Do you see where I'm going with this? Oh! And where-I'm-going is not that I'm giving up blogging, so don't worry about that.
I've been thinking about all of this since a few things have happened recently...One, is that a notable handful of very beloved blog-ladies decided to close up shop, because it had just run its course in their lives. This prompted me to think about what sort of a forever-mutating place they (the blogs) have in our day-to-day.
The other is that I, myself, Emily Blackapple have found myself needing the blog and blog-land less and less. I still want it in my life. I love it still, of course, and have no plans of giving it up, but I don't exactly need it so acutely now, do you know what I mean?
There have been times over the last year (especially the lonely Brooklyn days, good god) that I received so much comfort by way of the tiny network of voices whispering "you are not alone, you are not alone". The voices weren't only comments on Inside a Black Apple, or even emails necessarily. Often they were other people's photographs on their own blogs, their own admissions of vulnerability or weakness, their stalwart self-awareness and thoughtfulness. So many like-minded people that I could look to and say, "There are so many people that like the same things as I do, that value what I value, they're just scattered". Beautiful packages from friends-through-the-wires. The lovely and differing ways in which other people choose to run their lives, and allow a window in. The dedication to "curating your own world", as I put it in this particularly sad post from last summer. I think it was re-reading that post that finally drove home the differing things that the blog means and has meant to me over the year-plus that it's been chronicling my life and cottage industry.

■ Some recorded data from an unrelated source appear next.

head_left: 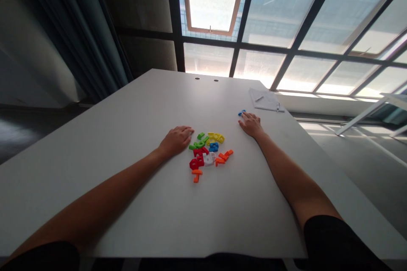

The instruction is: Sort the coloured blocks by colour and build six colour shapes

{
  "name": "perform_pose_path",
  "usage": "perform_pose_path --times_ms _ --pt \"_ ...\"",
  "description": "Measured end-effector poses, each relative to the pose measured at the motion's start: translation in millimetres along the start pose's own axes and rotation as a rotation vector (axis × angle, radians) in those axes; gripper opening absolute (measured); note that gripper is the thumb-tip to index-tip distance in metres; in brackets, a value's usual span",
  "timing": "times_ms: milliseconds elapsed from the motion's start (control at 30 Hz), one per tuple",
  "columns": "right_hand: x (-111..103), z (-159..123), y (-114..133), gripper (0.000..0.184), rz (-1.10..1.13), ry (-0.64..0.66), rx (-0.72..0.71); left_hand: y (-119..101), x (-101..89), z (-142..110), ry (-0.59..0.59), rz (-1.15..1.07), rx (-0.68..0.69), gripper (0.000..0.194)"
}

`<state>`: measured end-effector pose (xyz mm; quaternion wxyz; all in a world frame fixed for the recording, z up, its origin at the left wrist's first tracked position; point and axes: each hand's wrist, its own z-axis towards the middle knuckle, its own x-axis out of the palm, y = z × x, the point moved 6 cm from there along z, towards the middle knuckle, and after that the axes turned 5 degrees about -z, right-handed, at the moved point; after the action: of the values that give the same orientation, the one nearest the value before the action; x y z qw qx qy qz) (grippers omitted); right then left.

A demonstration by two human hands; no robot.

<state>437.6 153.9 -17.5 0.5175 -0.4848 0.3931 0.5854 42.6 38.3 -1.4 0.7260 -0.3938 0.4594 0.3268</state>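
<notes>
L hand [176,141] + R hand [251,125] open, palms down, well apart.

The white worktop [104,169] ran away towards the window, and a loose heap of chunky plastic letters [206,154] lay near its middle, in green, yellow, blue, red, white and orange. Some overlapped; red and white sat at the heap's 6 o'clock, yellow at its 1 o'clock. At about 1 o'clock from the heap, well apart, lay a lone blue letter [242,112]. Farther out that way was a sheet of paper [265,99] bearing a pen [259,98]. Two round grommet holes [206,79] marked the far edge at 12 o'clock.
</notes>
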Motion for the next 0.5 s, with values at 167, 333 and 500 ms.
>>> perform_pose_path --times_ms 167,333,500 --pt "0.0 -0.5 -1.5 0.061 -0.004 0.015 0.027 0.1 -0.6 -0.3 -0.008 -0.015 0.004 0.045" --pt "-10.3 -7.9 2.9 0.058 0.039 -0.097 0.028 2.9 1.7 0.2 0.005 -0.008 -0.004 0.046" --pt "-26.9 -34.6 43.5 0.041 0.213 -0.219 -0.253 3.7 2.5 0.2 0.011 -0.012 0.004 0.046"
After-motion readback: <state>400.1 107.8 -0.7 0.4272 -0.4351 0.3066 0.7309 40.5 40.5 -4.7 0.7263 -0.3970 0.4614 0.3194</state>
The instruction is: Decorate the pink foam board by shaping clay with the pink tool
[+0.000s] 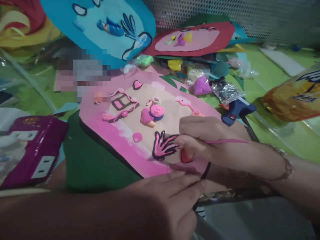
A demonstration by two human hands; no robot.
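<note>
A pink craft board (117, 138) with a beige middle lies in front of me, decorated with clay shapes: a small house outline (122, 103), an ice-cream figure (153, 115), a flamingo (185, 102) and a black-edged pink wing (163, 146). My right hand (200, 136) is closed in a pinch on a thin pink brush or stick (227, 141), its tip at the wing. My left hand (170, 196) lies flat, fingers stretched out, pressing the board's near edge.
A blue glue gun (237, 110) lies just right of the board. Bags of coloured clay (200, 85) sit behind it. A purple box (32, 150) stands at left, an orange packet (292, 96) at right. More decorated boards, blue (105, 26) and red (192, 38), lean at the back.
</note>
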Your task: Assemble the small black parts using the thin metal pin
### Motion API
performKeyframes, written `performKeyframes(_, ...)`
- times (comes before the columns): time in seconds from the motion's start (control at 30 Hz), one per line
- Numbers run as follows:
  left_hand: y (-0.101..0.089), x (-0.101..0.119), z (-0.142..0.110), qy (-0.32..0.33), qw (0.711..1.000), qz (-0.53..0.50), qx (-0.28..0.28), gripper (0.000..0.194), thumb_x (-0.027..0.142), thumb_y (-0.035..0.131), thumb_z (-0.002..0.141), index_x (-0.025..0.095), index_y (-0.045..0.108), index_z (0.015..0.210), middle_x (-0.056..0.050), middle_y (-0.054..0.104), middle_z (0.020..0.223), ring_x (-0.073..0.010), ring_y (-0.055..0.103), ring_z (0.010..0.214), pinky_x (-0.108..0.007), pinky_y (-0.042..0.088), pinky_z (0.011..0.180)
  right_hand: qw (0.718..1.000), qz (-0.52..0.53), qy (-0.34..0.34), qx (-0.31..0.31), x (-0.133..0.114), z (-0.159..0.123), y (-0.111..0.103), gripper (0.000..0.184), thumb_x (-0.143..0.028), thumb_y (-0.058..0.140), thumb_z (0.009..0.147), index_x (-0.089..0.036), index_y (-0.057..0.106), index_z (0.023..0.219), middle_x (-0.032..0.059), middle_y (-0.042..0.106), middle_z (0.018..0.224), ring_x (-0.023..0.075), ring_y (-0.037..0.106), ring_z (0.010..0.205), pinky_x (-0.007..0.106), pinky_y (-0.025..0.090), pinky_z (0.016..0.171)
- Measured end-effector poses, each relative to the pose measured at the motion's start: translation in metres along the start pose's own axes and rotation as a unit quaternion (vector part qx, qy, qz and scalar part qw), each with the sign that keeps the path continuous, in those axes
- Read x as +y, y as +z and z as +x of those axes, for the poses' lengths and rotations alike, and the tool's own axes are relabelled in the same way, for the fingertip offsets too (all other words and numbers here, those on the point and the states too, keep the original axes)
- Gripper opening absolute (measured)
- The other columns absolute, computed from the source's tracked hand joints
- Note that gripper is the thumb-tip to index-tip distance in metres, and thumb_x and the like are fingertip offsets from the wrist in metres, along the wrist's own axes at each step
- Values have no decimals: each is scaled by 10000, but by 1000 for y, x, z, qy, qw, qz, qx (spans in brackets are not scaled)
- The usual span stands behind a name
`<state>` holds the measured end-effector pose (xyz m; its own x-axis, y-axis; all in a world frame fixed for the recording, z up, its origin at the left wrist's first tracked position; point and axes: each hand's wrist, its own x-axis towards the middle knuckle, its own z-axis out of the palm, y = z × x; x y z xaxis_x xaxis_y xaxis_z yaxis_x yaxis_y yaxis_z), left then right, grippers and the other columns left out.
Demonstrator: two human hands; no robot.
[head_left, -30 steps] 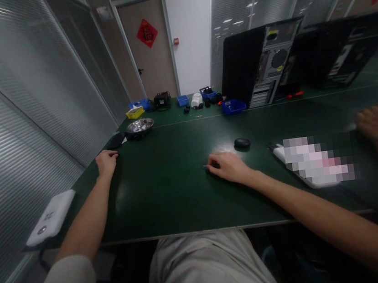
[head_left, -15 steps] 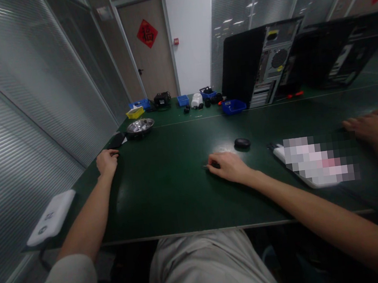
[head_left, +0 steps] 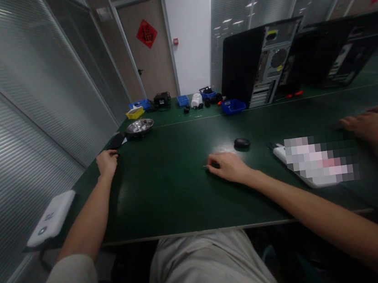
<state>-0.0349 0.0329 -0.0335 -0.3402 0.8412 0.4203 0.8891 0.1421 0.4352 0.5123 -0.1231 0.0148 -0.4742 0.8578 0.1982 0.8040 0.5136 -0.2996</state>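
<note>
My left hand [head_left: 107,162] rests on the left part of the green table [head_left: 168,194], its fingers pinched together. Something small and dark may be at its fingertips; I cannot make it out. My right hand [head_left: 227,166] lies near the middle with its fingers curled round a small dark tool [head_left: 215,164]. A thin metal tip sticks out of it to the left. Behind and right of this hand is a black, rounded, mouse-like object [head_left: 242,143], apart from the fingers. Beyond my left hand lie a flat black item [head_left: 116,140] and a metal bowl [head_left: 140,127] with small things in it.
A white device [head_left: 52,218] sits at the left front edge. On the right lies a white-edged, partly pixelated object [head_left: 310,163], with another person's hands [head_left: 368,126] beyond. Blue trays [head_left: 234,106], a yellow tray [head_left: 135,113] and a computer tower [head_left: 262,63] stand at the back.
My two hands stay practically where they were. The other person's hands at the right have shifted slightly to the left.
</note>
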Motion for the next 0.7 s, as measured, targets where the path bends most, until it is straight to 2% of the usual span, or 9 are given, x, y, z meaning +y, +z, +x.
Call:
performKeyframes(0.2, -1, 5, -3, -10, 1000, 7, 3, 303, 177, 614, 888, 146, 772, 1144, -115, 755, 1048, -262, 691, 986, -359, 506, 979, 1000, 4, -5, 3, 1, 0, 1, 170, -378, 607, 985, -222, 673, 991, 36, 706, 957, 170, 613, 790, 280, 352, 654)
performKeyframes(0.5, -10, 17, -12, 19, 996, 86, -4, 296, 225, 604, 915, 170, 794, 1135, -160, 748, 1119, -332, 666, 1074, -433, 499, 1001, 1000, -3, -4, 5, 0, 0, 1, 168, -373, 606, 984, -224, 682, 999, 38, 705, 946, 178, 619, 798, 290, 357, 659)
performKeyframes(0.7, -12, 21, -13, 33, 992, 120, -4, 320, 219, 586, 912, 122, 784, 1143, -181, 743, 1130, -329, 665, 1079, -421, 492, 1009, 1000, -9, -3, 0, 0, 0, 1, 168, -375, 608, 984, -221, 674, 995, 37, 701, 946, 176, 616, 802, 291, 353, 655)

For the foreseeable future, I promise that I'll be right here. I love it here. And I'm so sorry if this has been a meandering, tedious post. It will be back to the regularly-scheduled arts and crafts tomorrow, promise. I guess I just wanted to say that I'm so very grateful that I found you, and you found me, at just the right time...I suppose, at the Mary-Poppins-time.
PS: Thank you, dear Beth, for making me aware that my brain is a mush of fictional nannies that caused me to previously attribute a quote of the far lesser nanny (the one called Mcphee) to the one that is Practically Perfect in Every Way.